◆ **YOUR INSTRUCTIONS**:
Both ends included, restate word for word the lines from the first line of the listing through the line containing "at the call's". Leave the pictures out.

◆ **SOURCE MATERIAL**:

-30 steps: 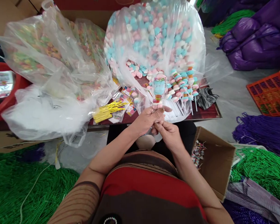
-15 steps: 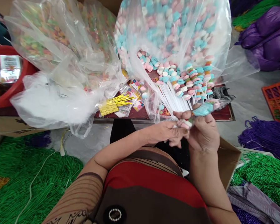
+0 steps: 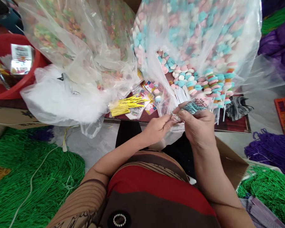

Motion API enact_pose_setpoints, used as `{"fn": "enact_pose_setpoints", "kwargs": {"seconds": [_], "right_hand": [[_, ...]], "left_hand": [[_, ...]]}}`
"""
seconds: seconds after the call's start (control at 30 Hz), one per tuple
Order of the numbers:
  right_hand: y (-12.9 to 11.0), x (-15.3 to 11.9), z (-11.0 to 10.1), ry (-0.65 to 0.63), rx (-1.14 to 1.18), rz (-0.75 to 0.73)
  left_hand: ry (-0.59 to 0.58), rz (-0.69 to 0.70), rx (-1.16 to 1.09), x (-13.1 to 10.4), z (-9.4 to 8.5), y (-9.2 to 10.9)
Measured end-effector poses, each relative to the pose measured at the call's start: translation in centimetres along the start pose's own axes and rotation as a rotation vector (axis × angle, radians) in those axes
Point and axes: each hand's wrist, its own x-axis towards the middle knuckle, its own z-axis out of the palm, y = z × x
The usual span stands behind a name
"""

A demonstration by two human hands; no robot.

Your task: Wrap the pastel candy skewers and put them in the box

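Note:
Between my two hands is a small clear printed bag [image 3: 194, 107], with pink and blue colours showing; it looks like a candy skewer in its wrapper, though my fingers cover much of it. My right hand [image 3: 200, 128] is closed round the bag's lower part. My left hand [image 3: 158, 127] pinches the near end at the left, where the fingertips meet those of the right. Just beyond lie white sticks [image 3: 180, 95] and several finished candy skewers [image 3: 218, 84] of pink, blue, white and orange pieces.
A large clear bag of pastel candies [image 3: 194, 28] stands at the back, another of candy rings [image 3: 68, 28] to its left. Yellow twist ties [image 3: 125, 106] lie on flat printed bags. A red basin [image 3: 39, 68] is at far left, a cardboard box [image 3: 230, 161] below right.
Both hands have drawn together and moved slightly left with the bag. The bag has turned so its print shows. The whole scene has shifted a little to the right in view.

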Motion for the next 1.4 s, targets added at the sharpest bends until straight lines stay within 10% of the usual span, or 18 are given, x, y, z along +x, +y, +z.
{"fn": "enact_pose_setpoints", "kwargs": {"seconds": [0.13,0.43,0.93,1.4], "right_hand": [[1.9,2.1,2.7,-0.104,-0.113,-0.001],[6.9,6.8,4.5,-0.409,-1.102,-0.289],[3.5,7.7,5.0,-0.584,-1.526,-0.298],[1.1,2.4,2.7,-0.212,-0.761,-0.177]], "left_hand": [[0.368,0.035,0.233,-0.1,-3.3,-0.7],[0.722,-0.09,-0.526,0.6,-9.1,-0.8],[0.717,-0.121,-0.585,0.7,-9.4,-1.9],[0.4,-0.295,-0.656,1.9,-4.1,0.6]]}}
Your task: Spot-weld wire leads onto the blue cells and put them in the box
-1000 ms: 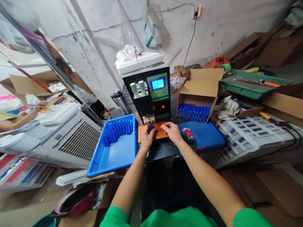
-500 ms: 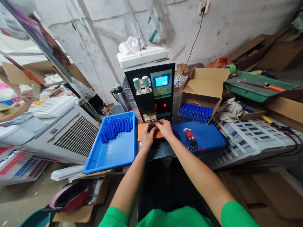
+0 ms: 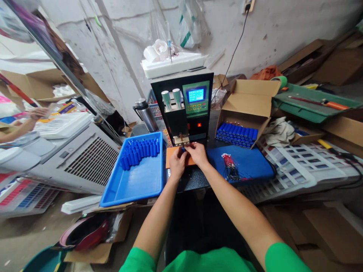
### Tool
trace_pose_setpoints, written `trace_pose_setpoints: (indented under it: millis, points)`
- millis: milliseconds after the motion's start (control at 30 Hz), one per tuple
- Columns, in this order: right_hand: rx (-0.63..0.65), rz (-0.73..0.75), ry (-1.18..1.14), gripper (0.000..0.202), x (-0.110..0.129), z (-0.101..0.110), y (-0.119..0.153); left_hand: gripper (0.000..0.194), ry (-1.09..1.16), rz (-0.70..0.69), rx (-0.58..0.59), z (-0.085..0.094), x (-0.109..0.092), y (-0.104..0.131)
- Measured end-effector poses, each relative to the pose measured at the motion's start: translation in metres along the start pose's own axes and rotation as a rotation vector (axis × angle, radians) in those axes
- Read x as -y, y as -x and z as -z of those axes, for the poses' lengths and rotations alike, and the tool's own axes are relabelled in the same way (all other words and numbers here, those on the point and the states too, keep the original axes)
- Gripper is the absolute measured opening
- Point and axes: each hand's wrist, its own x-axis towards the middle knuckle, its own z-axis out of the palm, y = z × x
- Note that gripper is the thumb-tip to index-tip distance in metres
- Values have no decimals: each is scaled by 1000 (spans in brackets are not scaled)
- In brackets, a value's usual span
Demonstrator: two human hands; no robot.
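Note:
A black machine (image 3: pixel 198 132) with a lit screen stands in the middle. Just below its metal tip, over an orange block (image 3: pixel 171 155), my left hand (image 3: pixel 177 162) is closed on a small blue cylinder (image 3: pixel 183 149), mostly hidden by the fingers. My right hand (image 3: pixel 197 154) touches the same spot from the right, its fingers pinched; what they hold is too small to make out. Many blue cylinders (image 3: pixel 138 151) stand in the blue tray (image 3: pixel 136 198) at the left. Red and black wires (image 3: pixel 230 166) lie on a blue pad (image 3: pixel 255 162) at the right.
An open cardboard box (image 3: pixel 248 102) of blue cylinders sits behind the pad. A steel flask (image 3: pixel 146 115) stands behind the tray. Green tray (image 3: pixel 314 104) and white crates (image 3: pixel 286 162) are at the right. Another person's hand (image 3: pixel 38 113) shows at far left.
The view has shifted slightly, so the machine appears a little farther right. Both hands stay together under the machine's tip. The other person's hand at far left has moved a little.

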Motion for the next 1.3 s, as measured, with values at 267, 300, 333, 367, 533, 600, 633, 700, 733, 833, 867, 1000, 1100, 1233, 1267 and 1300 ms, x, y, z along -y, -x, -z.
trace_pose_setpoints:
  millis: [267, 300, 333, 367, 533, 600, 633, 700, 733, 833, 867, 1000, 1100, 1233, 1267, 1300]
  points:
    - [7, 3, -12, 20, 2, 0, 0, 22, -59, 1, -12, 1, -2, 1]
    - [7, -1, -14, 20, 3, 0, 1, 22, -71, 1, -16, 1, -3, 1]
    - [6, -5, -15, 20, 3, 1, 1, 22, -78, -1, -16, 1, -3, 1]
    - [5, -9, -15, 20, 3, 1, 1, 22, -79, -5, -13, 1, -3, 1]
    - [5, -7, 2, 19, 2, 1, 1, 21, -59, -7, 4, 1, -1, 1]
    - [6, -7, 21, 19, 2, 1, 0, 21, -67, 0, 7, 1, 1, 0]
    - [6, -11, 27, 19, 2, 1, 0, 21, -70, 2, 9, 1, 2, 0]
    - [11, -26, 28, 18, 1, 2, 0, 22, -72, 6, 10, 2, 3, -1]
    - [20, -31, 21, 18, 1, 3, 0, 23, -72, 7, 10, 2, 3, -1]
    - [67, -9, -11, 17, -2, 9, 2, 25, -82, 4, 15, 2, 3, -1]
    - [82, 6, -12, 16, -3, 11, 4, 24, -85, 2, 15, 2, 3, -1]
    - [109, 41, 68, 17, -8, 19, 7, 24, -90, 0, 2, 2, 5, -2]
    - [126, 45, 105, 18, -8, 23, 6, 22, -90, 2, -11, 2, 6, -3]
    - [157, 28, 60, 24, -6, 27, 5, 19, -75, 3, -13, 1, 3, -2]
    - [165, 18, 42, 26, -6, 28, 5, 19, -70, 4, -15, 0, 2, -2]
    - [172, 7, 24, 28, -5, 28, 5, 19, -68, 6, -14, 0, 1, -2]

◆ **YOUR RESPONSE**:
-30 steps: 
-15 steps: 
+0 steps: 

Motion API enact_pose_setpoints, used as `{"fn": "enact_pose_setpoints", "kwargs": {"seconds": [_], "right_hand": [[_, ...]], "left_hand": [[_, ...]]}}`
"""
seconds: seconds after the call's start (control at 30 Hz), one per tuple
Order of the numbers:
  right_hand: y (-12.9 to 11.0), x (-15.3 to 11.9), z (-11.0 to 10.1), ry (-0.65 to 0.63), rx (-1.14 to 1.18), rz (-0.75 to 0.73)
  left_hand: ry (-0.59 to 0.58), rz (-0.69 to 0.70), rx (-1.16 to 1.09), x (-13.1 to 10.4), z (-9.4 to 8.5), y (-9.2 to 10.9)
Measured end-effector poses, each relative to the pose measured at the call's start: translation in centimetres along the start pose's own axes and rotation as a rotation vector (axis × angle, radians) in those axes

The exercise calls for nothing further.